TASK GOAL: Throughout the material below, count each line in which the word "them" appears, then reply with the count only.

:: DATA TO EXAMINE ::

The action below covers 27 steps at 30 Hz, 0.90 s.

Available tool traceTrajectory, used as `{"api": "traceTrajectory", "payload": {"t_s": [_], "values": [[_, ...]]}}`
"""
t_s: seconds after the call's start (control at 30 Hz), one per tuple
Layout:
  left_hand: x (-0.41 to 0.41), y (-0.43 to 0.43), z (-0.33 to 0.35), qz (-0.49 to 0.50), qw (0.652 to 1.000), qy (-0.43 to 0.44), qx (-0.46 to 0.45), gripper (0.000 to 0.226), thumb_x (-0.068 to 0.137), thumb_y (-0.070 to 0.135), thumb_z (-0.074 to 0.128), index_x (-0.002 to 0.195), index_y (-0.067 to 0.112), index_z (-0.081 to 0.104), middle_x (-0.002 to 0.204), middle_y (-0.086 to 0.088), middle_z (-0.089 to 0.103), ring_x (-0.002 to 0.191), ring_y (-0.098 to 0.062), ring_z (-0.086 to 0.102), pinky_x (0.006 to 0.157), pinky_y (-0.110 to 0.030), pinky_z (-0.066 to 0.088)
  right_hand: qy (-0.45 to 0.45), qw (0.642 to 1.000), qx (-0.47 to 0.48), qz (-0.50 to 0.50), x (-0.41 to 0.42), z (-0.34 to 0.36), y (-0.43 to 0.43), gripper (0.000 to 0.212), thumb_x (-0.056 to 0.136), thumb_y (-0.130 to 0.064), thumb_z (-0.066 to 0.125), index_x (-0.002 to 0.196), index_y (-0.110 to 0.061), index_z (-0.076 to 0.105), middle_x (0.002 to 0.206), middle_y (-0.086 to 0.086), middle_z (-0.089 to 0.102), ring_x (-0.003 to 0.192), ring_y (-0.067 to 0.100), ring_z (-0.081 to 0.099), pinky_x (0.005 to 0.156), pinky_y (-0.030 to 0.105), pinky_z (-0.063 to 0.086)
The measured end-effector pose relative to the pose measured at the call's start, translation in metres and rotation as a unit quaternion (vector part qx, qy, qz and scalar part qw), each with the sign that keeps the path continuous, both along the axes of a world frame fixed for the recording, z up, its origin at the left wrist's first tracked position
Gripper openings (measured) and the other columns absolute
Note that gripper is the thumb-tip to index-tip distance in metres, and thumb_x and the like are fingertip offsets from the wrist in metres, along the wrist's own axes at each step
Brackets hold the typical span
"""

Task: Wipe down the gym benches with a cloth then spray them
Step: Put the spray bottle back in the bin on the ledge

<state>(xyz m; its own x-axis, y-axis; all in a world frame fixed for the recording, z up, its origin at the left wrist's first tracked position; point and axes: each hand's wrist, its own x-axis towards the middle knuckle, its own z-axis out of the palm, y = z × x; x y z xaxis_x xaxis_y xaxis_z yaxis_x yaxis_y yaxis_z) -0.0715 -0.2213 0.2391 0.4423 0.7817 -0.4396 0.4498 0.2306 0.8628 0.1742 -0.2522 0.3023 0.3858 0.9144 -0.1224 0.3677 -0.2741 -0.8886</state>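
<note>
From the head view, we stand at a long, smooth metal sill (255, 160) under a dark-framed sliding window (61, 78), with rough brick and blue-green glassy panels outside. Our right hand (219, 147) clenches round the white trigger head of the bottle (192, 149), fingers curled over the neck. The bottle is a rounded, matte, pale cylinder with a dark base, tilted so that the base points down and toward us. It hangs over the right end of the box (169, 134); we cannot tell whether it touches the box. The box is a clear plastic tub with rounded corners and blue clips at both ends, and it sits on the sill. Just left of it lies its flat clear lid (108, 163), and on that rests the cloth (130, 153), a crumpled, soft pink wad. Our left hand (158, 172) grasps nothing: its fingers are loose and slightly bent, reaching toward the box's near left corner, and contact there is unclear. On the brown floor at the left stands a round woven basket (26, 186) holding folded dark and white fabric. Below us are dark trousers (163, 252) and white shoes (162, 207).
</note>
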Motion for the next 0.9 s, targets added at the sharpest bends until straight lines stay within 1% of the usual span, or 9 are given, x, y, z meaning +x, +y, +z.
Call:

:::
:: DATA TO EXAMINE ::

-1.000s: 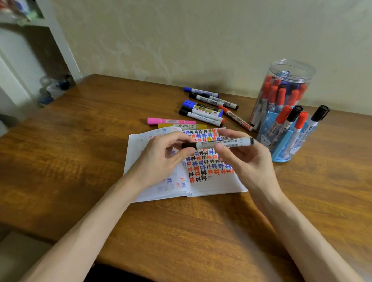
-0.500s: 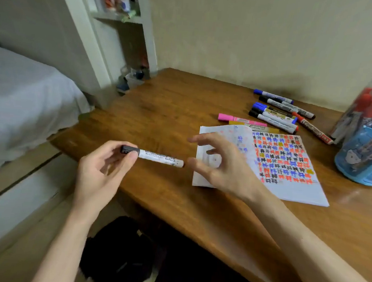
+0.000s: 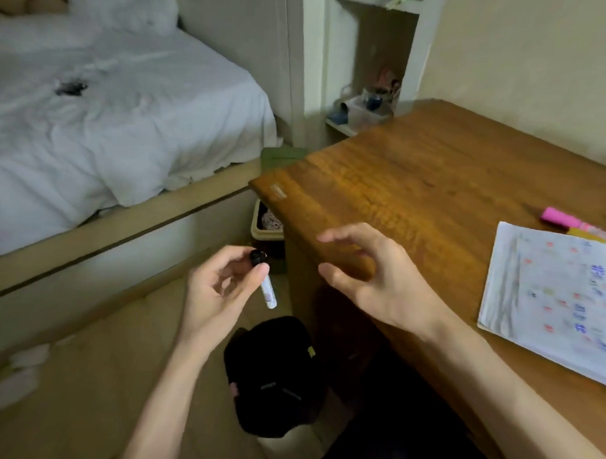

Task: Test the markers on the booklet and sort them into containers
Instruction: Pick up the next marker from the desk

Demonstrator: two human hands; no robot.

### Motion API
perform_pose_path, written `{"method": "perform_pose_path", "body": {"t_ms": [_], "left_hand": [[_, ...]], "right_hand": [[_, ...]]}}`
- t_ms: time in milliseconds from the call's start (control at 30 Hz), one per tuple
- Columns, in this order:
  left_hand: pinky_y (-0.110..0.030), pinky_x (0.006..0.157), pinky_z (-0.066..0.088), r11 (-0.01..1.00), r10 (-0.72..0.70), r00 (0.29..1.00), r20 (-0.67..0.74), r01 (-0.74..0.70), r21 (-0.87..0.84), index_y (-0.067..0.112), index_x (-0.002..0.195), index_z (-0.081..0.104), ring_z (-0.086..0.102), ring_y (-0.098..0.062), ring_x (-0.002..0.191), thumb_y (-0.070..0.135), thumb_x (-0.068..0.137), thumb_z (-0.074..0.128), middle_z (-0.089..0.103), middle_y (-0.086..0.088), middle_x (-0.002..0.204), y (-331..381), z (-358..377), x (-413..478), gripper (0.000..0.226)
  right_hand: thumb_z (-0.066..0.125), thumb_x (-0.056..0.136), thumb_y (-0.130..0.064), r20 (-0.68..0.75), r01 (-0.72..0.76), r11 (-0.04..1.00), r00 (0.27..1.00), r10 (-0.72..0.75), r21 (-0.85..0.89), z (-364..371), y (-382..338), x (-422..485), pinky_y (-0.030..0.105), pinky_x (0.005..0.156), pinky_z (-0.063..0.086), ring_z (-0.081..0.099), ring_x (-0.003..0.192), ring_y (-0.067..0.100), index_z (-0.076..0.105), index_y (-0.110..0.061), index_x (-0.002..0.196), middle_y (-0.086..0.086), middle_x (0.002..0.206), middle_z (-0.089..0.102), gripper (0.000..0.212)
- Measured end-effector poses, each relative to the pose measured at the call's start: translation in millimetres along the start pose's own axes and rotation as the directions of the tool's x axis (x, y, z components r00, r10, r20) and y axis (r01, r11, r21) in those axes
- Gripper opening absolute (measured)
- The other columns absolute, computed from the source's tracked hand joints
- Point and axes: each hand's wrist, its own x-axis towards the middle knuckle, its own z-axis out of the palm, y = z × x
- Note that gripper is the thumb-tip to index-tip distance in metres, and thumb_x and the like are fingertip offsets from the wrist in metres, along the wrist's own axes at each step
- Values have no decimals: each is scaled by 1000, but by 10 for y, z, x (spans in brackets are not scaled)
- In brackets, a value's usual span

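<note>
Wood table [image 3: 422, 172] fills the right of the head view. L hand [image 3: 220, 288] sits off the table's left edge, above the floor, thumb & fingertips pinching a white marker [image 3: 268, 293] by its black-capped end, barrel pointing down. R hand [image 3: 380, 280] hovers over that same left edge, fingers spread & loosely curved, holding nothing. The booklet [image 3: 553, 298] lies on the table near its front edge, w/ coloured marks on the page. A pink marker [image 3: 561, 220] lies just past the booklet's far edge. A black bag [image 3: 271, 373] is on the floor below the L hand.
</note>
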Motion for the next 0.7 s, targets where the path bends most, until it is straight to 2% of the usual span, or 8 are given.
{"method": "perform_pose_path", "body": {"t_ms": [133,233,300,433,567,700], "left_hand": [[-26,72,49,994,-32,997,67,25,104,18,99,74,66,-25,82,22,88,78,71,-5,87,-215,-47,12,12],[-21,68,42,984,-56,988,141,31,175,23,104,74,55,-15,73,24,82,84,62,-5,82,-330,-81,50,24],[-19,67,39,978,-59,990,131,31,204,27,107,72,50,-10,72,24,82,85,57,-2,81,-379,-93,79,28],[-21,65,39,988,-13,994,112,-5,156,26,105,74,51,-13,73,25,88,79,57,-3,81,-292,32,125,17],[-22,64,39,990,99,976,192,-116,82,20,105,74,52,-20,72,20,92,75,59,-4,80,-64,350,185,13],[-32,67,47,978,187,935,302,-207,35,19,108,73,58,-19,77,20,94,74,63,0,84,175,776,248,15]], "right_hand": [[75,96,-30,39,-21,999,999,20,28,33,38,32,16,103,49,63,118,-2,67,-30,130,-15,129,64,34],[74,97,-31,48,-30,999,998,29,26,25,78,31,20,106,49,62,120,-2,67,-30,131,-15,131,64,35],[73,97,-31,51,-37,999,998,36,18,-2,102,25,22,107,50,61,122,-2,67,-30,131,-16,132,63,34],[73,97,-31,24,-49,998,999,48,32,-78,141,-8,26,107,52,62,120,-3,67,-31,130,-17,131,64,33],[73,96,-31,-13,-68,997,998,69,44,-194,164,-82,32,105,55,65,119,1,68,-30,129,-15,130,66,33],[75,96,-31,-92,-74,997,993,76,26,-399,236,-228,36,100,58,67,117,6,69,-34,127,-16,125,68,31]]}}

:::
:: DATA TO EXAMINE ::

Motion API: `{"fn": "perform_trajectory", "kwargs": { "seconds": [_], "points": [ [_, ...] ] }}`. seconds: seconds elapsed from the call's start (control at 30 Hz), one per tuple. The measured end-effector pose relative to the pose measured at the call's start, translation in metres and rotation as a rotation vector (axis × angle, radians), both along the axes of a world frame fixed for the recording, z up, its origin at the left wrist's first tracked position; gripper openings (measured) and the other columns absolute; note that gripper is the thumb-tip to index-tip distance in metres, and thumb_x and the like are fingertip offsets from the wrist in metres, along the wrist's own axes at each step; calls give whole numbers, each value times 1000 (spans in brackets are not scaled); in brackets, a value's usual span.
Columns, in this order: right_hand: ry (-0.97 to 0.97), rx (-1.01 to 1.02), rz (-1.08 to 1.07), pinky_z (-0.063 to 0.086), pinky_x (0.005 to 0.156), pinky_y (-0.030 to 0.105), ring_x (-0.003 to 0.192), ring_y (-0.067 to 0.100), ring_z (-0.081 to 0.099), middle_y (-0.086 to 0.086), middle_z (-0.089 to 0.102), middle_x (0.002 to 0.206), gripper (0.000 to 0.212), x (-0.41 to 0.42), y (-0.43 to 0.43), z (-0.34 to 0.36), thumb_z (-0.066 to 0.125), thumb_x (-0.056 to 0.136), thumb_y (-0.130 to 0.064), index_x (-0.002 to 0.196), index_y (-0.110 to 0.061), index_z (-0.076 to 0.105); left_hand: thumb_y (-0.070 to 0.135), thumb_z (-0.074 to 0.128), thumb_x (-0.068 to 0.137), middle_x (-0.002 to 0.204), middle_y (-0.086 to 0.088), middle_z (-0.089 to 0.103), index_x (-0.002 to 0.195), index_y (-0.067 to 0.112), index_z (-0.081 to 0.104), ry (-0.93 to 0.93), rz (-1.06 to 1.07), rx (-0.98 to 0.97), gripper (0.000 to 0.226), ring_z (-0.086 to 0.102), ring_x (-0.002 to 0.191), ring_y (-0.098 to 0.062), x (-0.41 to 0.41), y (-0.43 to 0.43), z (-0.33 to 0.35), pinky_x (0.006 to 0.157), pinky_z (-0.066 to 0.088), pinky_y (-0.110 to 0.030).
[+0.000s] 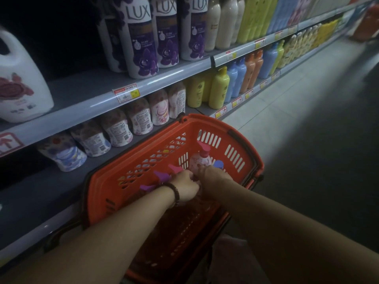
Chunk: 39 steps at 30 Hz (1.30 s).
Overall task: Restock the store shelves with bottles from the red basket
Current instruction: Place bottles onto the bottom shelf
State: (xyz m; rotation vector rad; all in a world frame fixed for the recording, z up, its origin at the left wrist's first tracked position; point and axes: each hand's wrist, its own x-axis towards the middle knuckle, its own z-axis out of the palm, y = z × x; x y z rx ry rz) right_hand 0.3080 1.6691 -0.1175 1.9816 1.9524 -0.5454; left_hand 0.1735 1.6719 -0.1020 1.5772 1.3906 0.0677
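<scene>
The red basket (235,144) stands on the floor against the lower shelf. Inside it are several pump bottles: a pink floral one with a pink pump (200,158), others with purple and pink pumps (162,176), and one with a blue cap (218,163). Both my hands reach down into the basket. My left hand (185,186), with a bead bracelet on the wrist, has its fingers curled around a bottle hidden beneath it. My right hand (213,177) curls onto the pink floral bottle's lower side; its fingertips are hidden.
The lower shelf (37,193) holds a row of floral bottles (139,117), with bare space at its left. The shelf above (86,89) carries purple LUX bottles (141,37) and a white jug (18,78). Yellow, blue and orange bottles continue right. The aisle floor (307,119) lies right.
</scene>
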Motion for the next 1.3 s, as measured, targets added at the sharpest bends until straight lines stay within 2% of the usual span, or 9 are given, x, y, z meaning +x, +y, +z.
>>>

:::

YOUR RESPONSE: 2